Only the lines from the one with "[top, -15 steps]" through the last belong in the output; print them exactly as given below.
EXCERPTED RECORDS Start Marker
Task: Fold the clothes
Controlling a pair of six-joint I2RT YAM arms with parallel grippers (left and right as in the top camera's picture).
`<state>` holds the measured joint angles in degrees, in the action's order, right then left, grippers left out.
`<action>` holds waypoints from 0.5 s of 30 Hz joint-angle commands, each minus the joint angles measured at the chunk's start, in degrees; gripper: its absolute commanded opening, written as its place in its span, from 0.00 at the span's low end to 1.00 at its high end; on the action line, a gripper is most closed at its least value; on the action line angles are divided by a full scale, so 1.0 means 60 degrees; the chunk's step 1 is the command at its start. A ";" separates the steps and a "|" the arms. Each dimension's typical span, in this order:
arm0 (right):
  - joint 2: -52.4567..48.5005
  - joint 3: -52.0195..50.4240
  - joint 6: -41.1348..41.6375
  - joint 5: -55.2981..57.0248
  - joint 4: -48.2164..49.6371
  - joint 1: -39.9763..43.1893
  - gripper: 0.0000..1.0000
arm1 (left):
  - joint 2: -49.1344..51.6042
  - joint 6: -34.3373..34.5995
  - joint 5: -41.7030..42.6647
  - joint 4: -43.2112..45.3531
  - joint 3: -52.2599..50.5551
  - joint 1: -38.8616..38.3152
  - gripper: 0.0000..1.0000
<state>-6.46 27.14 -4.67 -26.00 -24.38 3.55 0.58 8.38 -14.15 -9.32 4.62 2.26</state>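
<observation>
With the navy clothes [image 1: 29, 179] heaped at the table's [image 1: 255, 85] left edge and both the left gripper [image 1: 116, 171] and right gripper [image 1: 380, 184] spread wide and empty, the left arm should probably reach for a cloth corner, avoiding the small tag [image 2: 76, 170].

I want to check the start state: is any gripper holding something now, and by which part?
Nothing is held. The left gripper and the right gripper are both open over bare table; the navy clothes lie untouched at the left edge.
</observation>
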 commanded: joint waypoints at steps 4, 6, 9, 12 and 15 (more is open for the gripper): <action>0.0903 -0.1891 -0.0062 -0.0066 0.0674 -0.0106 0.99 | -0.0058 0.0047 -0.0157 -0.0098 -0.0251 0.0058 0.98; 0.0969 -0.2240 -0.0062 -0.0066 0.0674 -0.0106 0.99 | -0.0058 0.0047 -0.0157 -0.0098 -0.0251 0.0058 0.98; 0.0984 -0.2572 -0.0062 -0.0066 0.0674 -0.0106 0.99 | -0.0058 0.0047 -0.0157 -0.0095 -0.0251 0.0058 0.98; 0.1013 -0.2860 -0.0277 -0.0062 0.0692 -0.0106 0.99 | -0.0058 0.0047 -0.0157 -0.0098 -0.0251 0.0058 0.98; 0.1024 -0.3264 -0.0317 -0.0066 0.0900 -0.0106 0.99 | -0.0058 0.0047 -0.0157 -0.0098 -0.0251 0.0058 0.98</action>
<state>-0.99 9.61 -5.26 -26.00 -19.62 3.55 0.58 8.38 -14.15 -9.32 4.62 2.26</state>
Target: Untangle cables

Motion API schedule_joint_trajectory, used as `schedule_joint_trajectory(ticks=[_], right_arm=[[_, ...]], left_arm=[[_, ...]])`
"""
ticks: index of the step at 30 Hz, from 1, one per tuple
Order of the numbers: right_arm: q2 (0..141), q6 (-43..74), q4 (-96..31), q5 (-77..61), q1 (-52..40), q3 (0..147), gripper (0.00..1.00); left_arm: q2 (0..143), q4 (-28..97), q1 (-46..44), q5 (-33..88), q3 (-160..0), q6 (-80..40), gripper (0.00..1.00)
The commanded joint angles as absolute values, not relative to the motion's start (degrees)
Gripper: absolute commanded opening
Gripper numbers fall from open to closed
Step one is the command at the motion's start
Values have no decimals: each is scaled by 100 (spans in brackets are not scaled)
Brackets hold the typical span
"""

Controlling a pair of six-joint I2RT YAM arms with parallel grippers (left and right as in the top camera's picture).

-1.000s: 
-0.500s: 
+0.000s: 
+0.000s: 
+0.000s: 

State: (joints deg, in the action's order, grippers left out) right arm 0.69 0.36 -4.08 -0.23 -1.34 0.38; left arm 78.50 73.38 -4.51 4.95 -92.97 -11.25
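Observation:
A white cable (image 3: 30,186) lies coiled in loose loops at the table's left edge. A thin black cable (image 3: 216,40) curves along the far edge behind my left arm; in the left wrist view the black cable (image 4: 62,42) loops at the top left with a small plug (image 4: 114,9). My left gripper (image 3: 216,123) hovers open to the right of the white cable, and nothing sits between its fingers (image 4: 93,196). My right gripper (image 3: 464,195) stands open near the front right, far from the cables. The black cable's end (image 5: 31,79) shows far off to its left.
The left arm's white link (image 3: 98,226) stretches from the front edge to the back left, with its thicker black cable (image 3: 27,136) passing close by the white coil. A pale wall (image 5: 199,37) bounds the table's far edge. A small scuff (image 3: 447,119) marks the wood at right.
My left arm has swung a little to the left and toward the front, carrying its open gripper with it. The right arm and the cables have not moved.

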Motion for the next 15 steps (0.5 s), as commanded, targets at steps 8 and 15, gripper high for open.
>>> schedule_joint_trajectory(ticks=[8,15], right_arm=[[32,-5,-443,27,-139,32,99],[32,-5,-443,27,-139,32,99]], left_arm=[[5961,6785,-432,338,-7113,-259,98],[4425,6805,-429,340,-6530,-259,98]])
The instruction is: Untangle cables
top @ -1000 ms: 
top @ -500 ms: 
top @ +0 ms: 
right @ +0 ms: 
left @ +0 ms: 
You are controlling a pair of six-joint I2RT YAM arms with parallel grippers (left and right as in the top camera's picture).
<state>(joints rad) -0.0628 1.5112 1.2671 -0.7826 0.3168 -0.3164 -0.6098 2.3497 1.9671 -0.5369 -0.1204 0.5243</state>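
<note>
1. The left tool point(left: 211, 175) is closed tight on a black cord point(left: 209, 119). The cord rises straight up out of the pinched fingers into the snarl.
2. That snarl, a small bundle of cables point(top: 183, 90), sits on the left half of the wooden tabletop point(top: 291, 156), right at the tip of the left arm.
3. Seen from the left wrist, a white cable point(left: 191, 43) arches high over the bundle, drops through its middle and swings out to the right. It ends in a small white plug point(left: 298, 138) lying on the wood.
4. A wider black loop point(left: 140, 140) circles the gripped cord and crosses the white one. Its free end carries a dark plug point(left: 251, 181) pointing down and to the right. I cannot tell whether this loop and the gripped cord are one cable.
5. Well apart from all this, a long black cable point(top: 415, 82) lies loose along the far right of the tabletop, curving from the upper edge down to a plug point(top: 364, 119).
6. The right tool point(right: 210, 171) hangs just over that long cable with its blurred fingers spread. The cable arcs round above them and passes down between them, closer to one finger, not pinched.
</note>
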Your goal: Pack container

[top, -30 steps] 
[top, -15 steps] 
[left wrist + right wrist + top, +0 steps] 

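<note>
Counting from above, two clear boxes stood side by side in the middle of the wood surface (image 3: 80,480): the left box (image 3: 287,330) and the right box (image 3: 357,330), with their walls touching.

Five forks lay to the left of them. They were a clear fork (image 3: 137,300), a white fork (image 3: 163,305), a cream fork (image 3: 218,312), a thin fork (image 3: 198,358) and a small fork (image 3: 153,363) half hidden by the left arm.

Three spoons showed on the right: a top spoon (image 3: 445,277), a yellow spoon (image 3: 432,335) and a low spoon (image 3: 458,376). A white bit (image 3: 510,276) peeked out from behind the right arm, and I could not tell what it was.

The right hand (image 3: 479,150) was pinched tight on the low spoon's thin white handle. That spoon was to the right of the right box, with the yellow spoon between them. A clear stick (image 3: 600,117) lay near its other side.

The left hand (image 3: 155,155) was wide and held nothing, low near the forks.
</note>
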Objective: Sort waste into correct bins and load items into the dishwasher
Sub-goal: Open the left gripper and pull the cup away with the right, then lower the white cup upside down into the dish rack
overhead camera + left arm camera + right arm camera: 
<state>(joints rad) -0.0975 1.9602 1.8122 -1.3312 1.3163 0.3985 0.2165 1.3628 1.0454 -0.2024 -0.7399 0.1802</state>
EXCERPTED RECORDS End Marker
ANSWER SPACE:
[top, -15 steps] 
[left wrist + right wrist + top, +0 steps] 

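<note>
Counting from above, two clear boxes stood side by side in the middle of the wood surface (image 3: 80,480): the left box (image 3: 287,330) and the right box (image 3: 357,330), with their walls touching.

Five forks lay to the left of them. They were a clear fork (image 3: 137,300), a white fork (image 3: 163,305), a cream fork (image 3: 218,312), a thin fork (image 3: 198,358) and a small fork (image 3: 153,363) half hidden by the left arm.

Three spoons showed on the right: a top spoon (image 3: 445,277), a yellow spoon (image 3: 432,335) and a low spoon (image 3: 458,376). A white bit (image 3: 510,276) peeked out from behind the right arm, and I could not tell what it was.

The right hand (image 3: 479,150) was pinched tight on the low spoon's thin white handle. That spoon was to the right of the right box, with the yellow spoon between them. A clear stick (image 3: 600,117) lay near its other side.

The left hand (image 3: 155,155) was wide and held nothing, low near the forks.
</note>
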Objective: Sort waste into correct bins and load items into the dishwasher
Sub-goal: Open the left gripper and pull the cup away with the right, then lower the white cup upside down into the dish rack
overhead camera + left arm camera + right arm camera: 
<state>(joints rad) -0.0975 1.9602 1.8122 -1.3312 1.3163 0.3985 0.2165 1.3628 1.0454 -0.2024 -0.7399 0.1802</state>

No more is needed for this exercise.